AIM OF THE TASK - Starting at the first line of the entries below, restate each line exactly until you reach the line with "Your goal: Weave", and print that one too. Leave the pictures out and stop there.

ENTRIES SHOWN -
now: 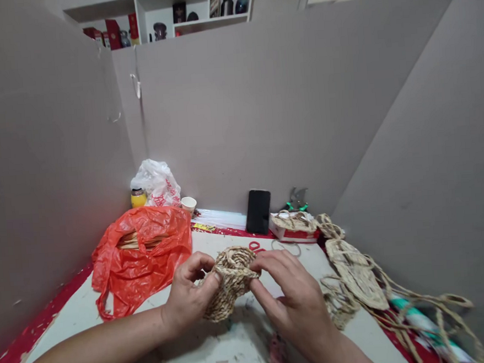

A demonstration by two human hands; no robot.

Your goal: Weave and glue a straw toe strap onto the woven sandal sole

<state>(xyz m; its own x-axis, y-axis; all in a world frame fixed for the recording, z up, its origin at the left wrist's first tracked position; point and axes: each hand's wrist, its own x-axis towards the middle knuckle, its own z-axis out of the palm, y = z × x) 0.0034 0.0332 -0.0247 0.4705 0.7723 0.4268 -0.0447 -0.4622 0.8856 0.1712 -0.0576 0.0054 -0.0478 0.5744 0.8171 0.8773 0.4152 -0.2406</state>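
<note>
A small woven straw piece (pixel 229 293), cup-like at the top with a rounded end hanging lower, is held up between both hands above the white table. My left hand (pixel 192 295) grips its left side, the thumb pressed on the braided rim and the fingers curled behind. On the right, my right hand (pixel 293 294) pinches the rim between thumb and fingers. Inside the opening a loop of straw cord shows. Just beyond the hands lie red scissor handles (pixel 255 247), partly hidden by the right hand.
An orange plastic bag (pixel 144 266) of flat tan pieces lies left. Behind are a white bag (pixel 157 182), a yellow jar (pixel 137 198), a paper cup (pixel 189 203), a black phone (pixel 258 211) and green-handled pliers (pixel 297 201). Woven straw soles (pixel 351 270) with trailing cords lie right. Grey partitions surround the table.
</note>
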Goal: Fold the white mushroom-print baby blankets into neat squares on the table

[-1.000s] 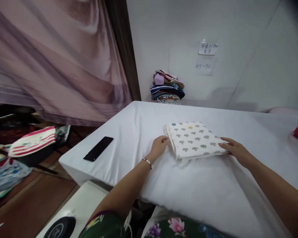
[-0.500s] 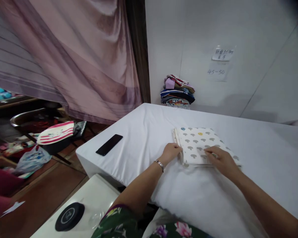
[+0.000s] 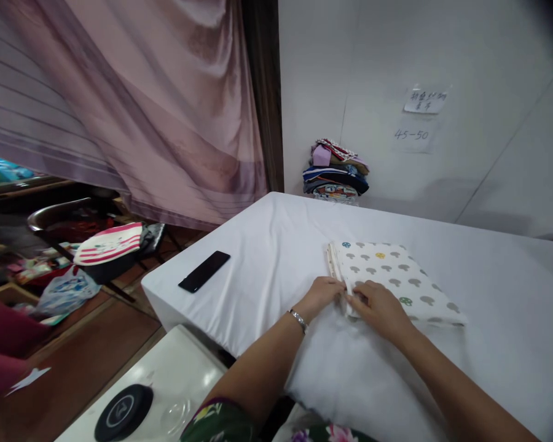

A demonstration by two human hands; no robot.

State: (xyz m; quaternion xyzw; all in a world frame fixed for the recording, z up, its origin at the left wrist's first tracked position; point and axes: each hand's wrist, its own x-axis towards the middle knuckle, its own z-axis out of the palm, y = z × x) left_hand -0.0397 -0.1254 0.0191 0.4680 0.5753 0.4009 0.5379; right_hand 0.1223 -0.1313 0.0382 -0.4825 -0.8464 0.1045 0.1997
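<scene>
A folded white cloth [image 3: 391,264] printed with grey mushrooms and a few blue, yellow and green spots lies flat on the white-covered table [image 3: 267,258]. At its near left corner, my left hand [image 3: 323,293] has its fingers closed on the layered edge; a silver bracelet is on that wrist. Just beside it, my right hand [image 3: 380,307] bends over the same corner, thumb and fingers pinching the cloth close to the left fingertips. The cloth's near left corner is partly hidden under both hands.
A black phone [image 3: 204,271] lies on the table's left part. Folded clothes are stacked [image 3: 335,172] by the wall at the back. Front left, a white surface [image 3: 179,350] holds a round black object [image 3: 123,412]. A chair [image 3: 110,245] stands left, near a pink curtain [image 3: 188,110].
My right hand has moved left across the cloth from its middle to the near left corner, beside my left hand. The left hand stays at the left edge. The view has shifted slightly.
</scene>
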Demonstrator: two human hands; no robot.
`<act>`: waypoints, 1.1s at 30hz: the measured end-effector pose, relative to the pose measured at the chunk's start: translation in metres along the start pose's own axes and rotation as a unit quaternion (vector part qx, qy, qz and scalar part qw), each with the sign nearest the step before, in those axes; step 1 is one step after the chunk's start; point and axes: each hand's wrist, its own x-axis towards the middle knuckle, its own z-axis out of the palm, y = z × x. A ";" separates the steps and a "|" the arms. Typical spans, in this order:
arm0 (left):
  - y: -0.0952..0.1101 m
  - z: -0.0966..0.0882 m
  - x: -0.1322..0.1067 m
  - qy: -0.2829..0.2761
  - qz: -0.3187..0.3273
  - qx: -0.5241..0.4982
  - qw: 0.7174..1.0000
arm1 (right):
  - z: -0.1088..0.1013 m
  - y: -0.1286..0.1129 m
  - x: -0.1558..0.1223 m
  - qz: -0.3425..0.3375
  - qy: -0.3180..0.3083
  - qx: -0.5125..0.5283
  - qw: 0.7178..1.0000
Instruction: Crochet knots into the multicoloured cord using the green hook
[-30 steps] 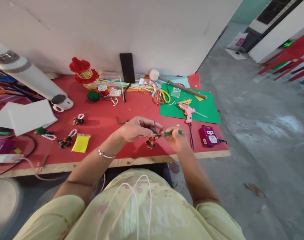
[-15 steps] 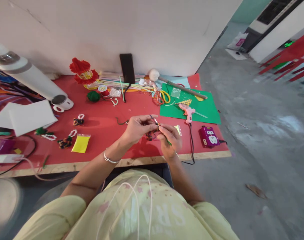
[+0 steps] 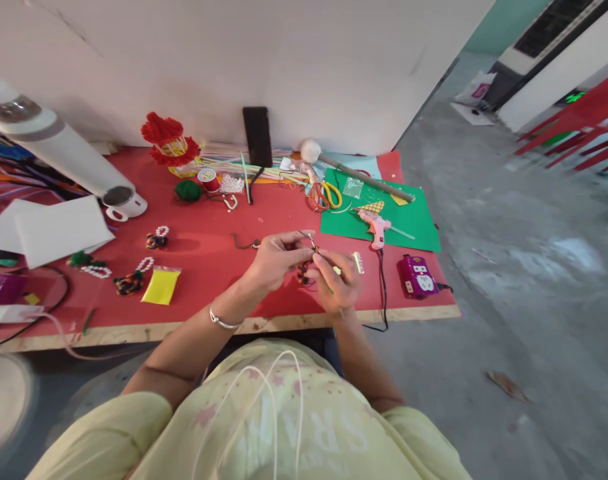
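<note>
I am pinching the now-tilted hook (image 3: 311, 243) in closed right fingers (image 3: 325, 268), gripping the yarn piece (image 3: 303, 274) in left fingers (image 3: 297, 256), apparently mid-stitch

My right hand (image 3: 338, 280) grips the tool (image 3: 311, 241); its metal tip is at my left hand (image 3: 275, 259), which pinches the yarn piece (image 3: 303, 273). The piece shows between both hands, over the red table (image 3: 204, 233). Beyond, the glue gun (image 3: 377, 225) lies on the green sheet (image 3: 409, 227); the phone (image 3: 257, 137) leans against the wall (image 3: 314, 67).
</note>
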 end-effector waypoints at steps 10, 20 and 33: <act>0.021 -0.017 -0.001 -0.075 -0.117 -0.008 0.990 | -0.017 0.008 0.007 0.050 -0.063 0.157 0.984; 0.023 -0.023 0.003 -0.126 -0.123 0.053 0.983 | -0.050 0.013 0.037 0.038 -0.159 0.233 0.959; 0.026 -0.027 0.006 -0.201 -0.181 0.055 0.961 | -0.055 0.019 0.043 0.055 -0.184 0.282 0.940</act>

TASK RESPONSE -
now: 

A demonstration by two human hands; no robot.

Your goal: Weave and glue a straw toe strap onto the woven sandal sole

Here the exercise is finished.